The tax code contains a number of provisions that together functions as a kind of “three-legged stool” intended to advance three important goals: 

  1. help students and families pay for college;​
  2. assist with the repayment of student loans; and
  3. encourage saving for higher education. 

This framework serves the needs of low- and middle-income students and families as they invest in themselves and in higher education. Unfortunately, the Tax Cuts and Jobs Act would make substantial cuts to the education provisions as currently written in the tax code. ​

The House tax bill would repeal the Lifetime Learning Credit (LLC) and the Hope Scholarship Credit, while slightly expanding the American Opportunity Tax Credit (AOTC) to a fifth year (and at half the value). It would also repeal the Student Loan Interest Deduction (SLID) and Sec.117 (d)(5). If these provisions remain in the bill, graduate students and lifelong learners would no longer qualify for these education deductions and tax exemption for tuition waivers for graduate students would be taken away.

The Senate bill, as currently written, preserves these education provisions.

American Opportunity Tax Credit

The AOTC is a partially refundable tax credit of up to $2,500 (with up to $1,000 refunded to filers with no tax liability) toward eligible education expenses for the first four years of college that begins to phase out for individual taxpayers at $80,000 of income ($160,000 for joint filers). 

Lifetime Learning Credit

Under this nonrefundable tax credit, taxpayers can claim up to 20 percent of their first $10,000—for a maximum of $2,000, which is not indexed for inflation—of qualified tuition and related expenses paid during each calendar year. The LLC is available for all years of postsecondary education, and there is no limit on the number of years it can be claimed.

Tuition Deduction

The above-the-line deduction for qualified tuition and related expenses permits taxpayers to deduct up to $4,000 per year in qualified higher education expenses from their taxable income. The tuition deduction is particularly beneficial to graduate students who are ineligible for the AOTC. The deduction expired at the end of 2016. 

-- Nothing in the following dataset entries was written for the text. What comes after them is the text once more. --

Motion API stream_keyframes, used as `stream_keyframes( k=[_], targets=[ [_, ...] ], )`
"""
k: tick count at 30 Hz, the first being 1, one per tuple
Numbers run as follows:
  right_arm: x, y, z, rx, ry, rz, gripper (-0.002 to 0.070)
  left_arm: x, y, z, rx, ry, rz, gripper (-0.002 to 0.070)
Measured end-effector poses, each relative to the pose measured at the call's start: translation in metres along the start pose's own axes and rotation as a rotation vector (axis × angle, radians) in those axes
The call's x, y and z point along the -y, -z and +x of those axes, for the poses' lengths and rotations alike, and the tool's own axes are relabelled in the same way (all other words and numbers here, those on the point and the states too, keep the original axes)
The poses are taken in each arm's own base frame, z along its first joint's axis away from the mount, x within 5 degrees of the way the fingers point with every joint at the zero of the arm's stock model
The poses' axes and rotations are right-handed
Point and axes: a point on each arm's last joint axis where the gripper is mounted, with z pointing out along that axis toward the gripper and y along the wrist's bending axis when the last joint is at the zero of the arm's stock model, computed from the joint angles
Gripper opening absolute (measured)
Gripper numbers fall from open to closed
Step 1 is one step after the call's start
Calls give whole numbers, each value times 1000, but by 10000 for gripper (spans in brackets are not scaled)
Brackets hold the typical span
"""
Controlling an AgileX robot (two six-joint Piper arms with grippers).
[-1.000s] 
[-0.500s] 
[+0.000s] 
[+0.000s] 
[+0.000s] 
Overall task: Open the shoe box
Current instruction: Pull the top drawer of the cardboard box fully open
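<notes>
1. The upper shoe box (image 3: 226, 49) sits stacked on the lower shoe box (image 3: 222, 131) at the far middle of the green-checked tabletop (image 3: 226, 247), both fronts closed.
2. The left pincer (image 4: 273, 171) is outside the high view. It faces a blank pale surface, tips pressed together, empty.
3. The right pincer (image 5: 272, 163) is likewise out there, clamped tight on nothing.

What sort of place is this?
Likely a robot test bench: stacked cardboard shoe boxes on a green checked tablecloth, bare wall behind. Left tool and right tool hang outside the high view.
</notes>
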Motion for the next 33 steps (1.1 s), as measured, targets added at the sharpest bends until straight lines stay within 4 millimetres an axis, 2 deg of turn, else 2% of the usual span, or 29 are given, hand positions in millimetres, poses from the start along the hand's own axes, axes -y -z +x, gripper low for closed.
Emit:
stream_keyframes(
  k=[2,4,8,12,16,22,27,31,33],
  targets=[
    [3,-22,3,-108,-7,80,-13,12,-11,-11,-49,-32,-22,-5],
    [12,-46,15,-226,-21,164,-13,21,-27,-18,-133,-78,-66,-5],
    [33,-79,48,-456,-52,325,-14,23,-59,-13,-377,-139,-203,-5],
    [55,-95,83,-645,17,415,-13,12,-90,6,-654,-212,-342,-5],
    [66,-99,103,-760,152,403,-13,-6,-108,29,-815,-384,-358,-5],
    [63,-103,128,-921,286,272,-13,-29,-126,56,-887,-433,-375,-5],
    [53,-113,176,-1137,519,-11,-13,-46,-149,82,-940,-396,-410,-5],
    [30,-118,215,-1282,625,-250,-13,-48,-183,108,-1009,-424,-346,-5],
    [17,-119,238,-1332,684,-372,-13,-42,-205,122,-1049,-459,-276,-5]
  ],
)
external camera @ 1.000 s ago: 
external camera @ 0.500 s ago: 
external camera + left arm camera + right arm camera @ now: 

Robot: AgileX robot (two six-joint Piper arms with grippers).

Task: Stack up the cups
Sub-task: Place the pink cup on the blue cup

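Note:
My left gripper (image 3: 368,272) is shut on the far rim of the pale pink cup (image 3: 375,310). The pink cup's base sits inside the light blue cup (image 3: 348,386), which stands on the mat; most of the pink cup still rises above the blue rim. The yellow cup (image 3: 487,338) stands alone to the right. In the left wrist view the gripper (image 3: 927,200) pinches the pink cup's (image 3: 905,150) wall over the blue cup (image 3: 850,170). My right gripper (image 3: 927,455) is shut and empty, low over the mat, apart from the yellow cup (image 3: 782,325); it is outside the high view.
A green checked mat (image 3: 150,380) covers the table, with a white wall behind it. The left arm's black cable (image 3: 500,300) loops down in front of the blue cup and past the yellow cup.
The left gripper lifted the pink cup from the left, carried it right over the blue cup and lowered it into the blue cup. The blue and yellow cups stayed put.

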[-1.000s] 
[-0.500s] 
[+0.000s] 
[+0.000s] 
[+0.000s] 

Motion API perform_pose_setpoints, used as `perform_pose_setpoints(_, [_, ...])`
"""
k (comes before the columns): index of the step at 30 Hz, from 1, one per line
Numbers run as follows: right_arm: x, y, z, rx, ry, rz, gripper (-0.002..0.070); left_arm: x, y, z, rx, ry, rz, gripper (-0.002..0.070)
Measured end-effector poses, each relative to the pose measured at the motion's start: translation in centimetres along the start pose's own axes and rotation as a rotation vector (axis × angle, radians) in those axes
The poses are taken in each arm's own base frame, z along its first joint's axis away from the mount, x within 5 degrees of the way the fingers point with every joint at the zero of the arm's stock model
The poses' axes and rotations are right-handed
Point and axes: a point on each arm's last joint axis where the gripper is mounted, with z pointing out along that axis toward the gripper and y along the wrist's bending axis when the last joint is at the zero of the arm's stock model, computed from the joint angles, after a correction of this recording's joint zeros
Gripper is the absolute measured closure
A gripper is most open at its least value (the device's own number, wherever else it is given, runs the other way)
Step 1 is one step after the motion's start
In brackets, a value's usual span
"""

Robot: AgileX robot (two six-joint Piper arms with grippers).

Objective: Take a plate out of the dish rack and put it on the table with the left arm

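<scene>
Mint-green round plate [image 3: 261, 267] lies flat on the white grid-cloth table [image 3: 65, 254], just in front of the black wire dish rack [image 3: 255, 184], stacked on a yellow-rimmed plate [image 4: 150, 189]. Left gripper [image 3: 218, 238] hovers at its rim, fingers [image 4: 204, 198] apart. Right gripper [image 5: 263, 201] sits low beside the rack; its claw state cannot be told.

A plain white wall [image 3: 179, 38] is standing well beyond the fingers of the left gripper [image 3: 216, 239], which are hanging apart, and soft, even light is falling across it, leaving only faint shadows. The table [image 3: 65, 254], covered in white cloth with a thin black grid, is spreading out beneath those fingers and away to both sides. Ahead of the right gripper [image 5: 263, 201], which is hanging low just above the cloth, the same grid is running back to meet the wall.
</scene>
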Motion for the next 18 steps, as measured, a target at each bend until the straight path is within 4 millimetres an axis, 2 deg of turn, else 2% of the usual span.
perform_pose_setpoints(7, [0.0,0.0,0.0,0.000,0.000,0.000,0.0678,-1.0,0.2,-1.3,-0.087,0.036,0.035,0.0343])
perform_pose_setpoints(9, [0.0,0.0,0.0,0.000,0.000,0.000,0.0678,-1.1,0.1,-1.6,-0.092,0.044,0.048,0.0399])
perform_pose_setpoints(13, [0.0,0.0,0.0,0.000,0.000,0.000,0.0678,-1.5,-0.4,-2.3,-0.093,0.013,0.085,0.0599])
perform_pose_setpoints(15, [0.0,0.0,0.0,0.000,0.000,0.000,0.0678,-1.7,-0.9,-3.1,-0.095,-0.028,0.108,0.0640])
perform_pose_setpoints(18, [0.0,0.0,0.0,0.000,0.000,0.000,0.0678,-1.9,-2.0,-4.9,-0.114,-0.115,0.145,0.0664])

The Student FICA Exemption

Enacted in 1935, this provision supports college students who work on campus by exempting them from paying FICA (Social Security and Medicare) taxes. 

Tuition waivers  (Section 117(d)(5))

This exemption reduces the cost of graduate education and mitigates the tax liability of graduate students teaching and researching as part of their academic programs, many of whom earn very little and increasingly finance their own graduate educations. 

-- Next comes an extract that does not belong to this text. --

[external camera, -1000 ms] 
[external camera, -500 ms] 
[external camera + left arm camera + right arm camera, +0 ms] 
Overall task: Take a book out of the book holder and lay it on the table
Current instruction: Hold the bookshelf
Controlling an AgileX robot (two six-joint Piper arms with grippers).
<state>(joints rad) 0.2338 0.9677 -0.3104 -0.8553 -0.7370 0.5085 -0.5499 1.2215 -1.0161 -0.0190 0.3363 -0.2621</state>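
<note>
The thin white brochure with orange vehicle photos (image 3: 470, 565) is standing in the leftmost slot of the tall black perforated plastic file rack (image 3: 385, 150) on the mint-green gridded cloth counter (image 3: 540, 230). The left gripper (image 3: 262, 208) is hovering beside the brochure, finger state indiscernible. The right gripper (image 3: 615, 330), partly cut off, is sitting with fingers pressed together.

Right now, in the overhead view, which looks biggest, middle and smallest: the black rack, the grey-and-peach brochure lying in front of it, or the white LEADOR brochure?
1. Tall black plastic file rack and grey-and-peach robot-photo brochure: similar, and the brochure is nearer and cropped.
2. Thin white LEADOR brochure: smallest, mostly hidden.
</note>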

As written, the House bill also would repeal the Student Loan Interest Deduction (SLID). In 2014, 12 million taxpayers benefitted from SLID, 7 million more than in 2011. The Senate bill would preserve SLID. 

Student Loan Interest Deduction (SLID) 

SLID currently permits taxpayers with less than $75,000 of income ($155,000 for joint filers) to deduct up to $2,500 in federal student loan interest payments each year. The current $2,500 interest limit has been in place since 1997. 

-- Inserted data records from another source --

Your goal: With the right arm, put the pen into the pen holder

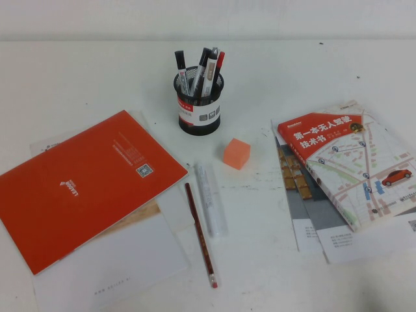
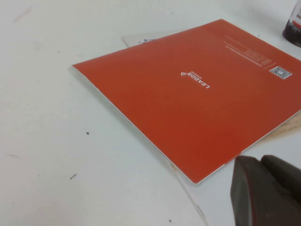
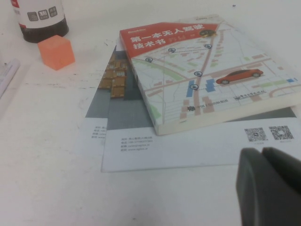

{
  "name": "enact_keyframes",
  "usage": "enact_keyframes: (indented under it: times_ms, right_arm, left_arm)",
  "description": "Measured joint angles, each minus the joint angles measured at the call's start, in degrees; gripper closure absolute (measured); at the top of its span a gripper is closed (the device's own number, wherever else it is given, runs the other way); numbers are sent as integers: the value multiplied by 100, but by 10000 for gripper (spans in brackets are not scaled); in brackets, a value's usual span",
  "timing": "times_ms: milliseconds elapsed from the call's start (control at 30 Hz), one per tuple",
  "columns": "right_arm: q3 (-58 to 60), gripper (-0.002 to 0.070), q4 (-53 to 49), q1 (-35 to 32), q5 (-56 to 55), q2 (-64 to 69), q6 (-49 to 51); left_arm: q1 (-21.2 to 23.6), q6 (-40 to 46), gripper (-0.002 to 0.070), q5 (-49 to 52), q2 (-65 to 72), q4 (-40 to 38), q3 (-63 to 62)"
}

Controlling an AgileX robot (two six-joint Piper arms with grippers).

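**Pens stand in the holder; both grippers sit low over the paperwork**

High view: one pen holder (image 1: 199, 109) stands upright on the white desk (image 1: 78, 71), far from the camera. About five pens rise from it; the pen (image 1: 209, 73), white-barrelled with a black cap, leans among them, and I cannot single it out with certainty. Relative to the holder: one orange cube (image 1: 236, 153) sits near it on the right and closer to the camera; one orange booklet (image 1: 84, 185) lies to its left on white sheets; one map-covered book (image 1: 354, 159) lies well to its right on loose papers; one translucent tube (image 1: 211, 198) and one dark-red pencil (image 1: 200, 234) lie side by side nearer the camera, just apart. Neither arm appears here.

Left wrist view: the left gripper (image 2: 265, 190) hangs just beside the booklet's (image 2: 197, 94) near corner, fingers (image 2: 249, 193) pressed together. One edge of the holder (image 2: 294, 28) shows.

Right wrist view: the right gripper (image 3: 268, 183) hovers over a white sheet (image 3: 188, 146) under the book (image 3: 207, 70), fingers (image 3: 254, 186) closed together, empty. The cube (image 3: 56, 52) sits just beside the holder's base (image 3: 42, 21).
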Motion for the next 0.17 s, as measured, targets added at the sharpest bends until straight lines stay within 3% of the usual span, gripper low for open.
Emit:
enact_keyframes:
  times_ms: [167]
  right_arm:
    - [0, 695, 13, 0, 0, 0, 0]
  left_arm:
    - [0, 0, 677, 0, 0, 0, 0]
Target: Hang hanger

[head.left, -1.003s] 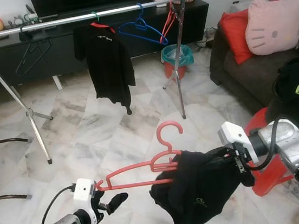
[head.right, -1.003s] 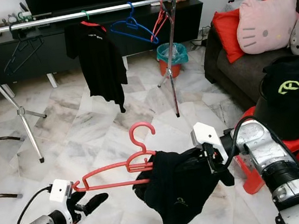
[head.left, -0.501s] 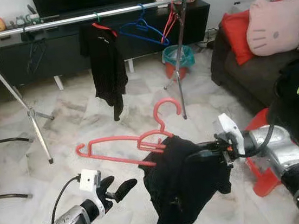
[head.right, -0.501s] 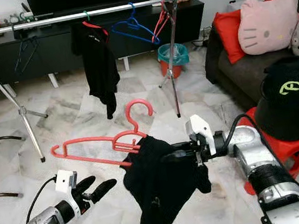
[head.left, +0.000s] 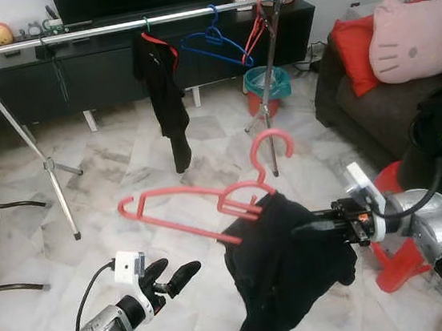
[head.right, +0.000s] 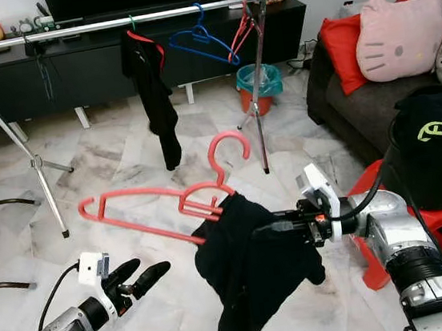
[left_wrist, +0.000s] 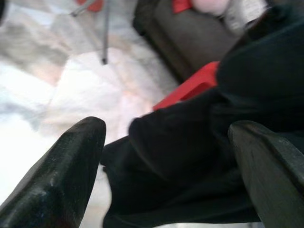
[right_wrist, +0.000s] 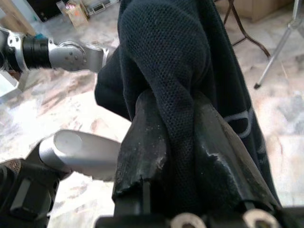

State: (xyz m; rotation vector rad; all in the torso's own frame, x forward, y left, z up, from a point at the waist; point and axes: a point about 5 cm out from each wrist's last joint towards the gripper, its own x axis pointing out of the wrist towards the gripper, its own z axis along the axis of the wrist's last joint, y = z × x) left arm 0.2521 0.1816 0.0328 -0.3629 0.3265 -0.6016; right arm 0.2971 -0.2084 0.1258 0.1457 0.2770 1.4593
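Red hanger (head.left: 202, 208) with black shirt (head.left: 286, 266) bunched on one end was held mid-air, tilted, well short of the rail (head.left: 123, 24). Right gripper (right_wrist: 180, 142) was clamped on the shirt fabric at the hanger. Left gripper (head.left: 174, 278) hovered low with fingers apart, holding nothing. Hanging not done; hook must yet reach the rail.

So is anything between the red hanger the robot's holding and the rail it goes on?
Nothing visible blocks the way: bare floor lies between the red hanger, held by the right claw through its black shirt, and the rail. A hung shirt and blue hanger occupy part of the rail.
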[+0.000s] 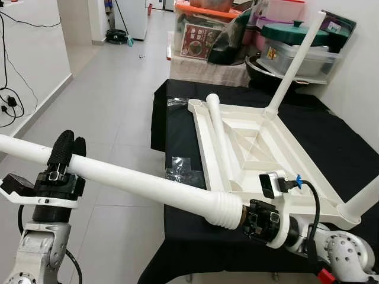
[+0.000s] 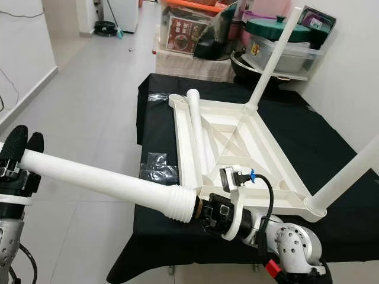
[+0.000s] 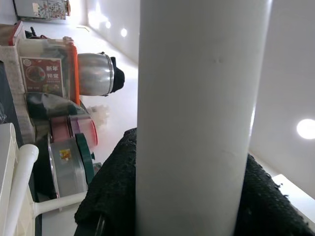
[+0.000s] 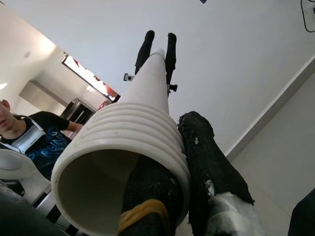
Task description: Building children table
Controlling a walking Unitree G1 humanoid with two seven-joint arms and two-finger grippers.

Exclusion of Discharge of Student Loan Debt 

The current tax code provides an exclusion for student loan debt that is forgiven for individuals who worked for a specified time period in certain professions or for a class of employers. This tax exclusion applies to several federal and state loan forgiveness initiatives, including the Public Service Loan Forgiveness program for borrowers working in government and certain nonprofit jobs, the TEACH program to assist future teachers, and the National Health Services Corps Loan Repayment Program. ​

Section 529 Education Savings Plans and Coverdell Education Savings Accounts 

According to Treasury Department, Section 529 Education Savings Plans and Coverdell Education Savings Accounts offer “an attractive and convenient means of saving for college that offer substantial tax benefits.” This long-term planning helps reduce student debt and allows governments and institutions to better target scarce student aid funds to those without the means to save.​

What’s at Stake

Over the past two decades, provisions in the tax code, including various higher education credits, the student loan interest deduction, and tuition waivers, have played an increasingly significant role in helping low- and middle-income students and families finance higher education. During tax reform, we urge Congress to oppose provisions that would repeal or weaken these important tax benefits for students and families. .​

Campus Employees

Institutions of higher education are often one of the largest employers in their region. As employers, higher education is focused on preserving Sections 117(d) and 127, which allow universities to offer employees and graduate students tax-free tuition remission and scholarships. 

Qualified Tuition Reduction

  • IRS code Section 117(d) permits educational institutions, including colleges and universities, to provide their employees, spouses or dependents with tuition reductions that are excluded from taxable income. A broad cross-section of college and university employees benefit from Section 117(d), including secretaries and other frontline administrative staff, maintenance and janitorial staff. 
  • IRS code Section 127 allows employers to offer employees up to $5,250 annually in tuition assistance which is excluded from taxable income. This provision has been an important means of building and adding to the competencies of the workforce and is a critical tool to help our nation accelerate its economic growth. The top majors among recipients of this benefit include those in the STEM fields. More than 35 percent of degrees pursued by employees using education assistance are master’s degrees. 

What’s at Stake

As written, the House bill would repeal Sections 117(d) and 127, which would make tuition waivers and exemptions included under estimated gross income (EGI) and increase the taxable income for many campus employees, as well as graduate students.  The Senate version of the bill would preserve Sections 117(d) and 127.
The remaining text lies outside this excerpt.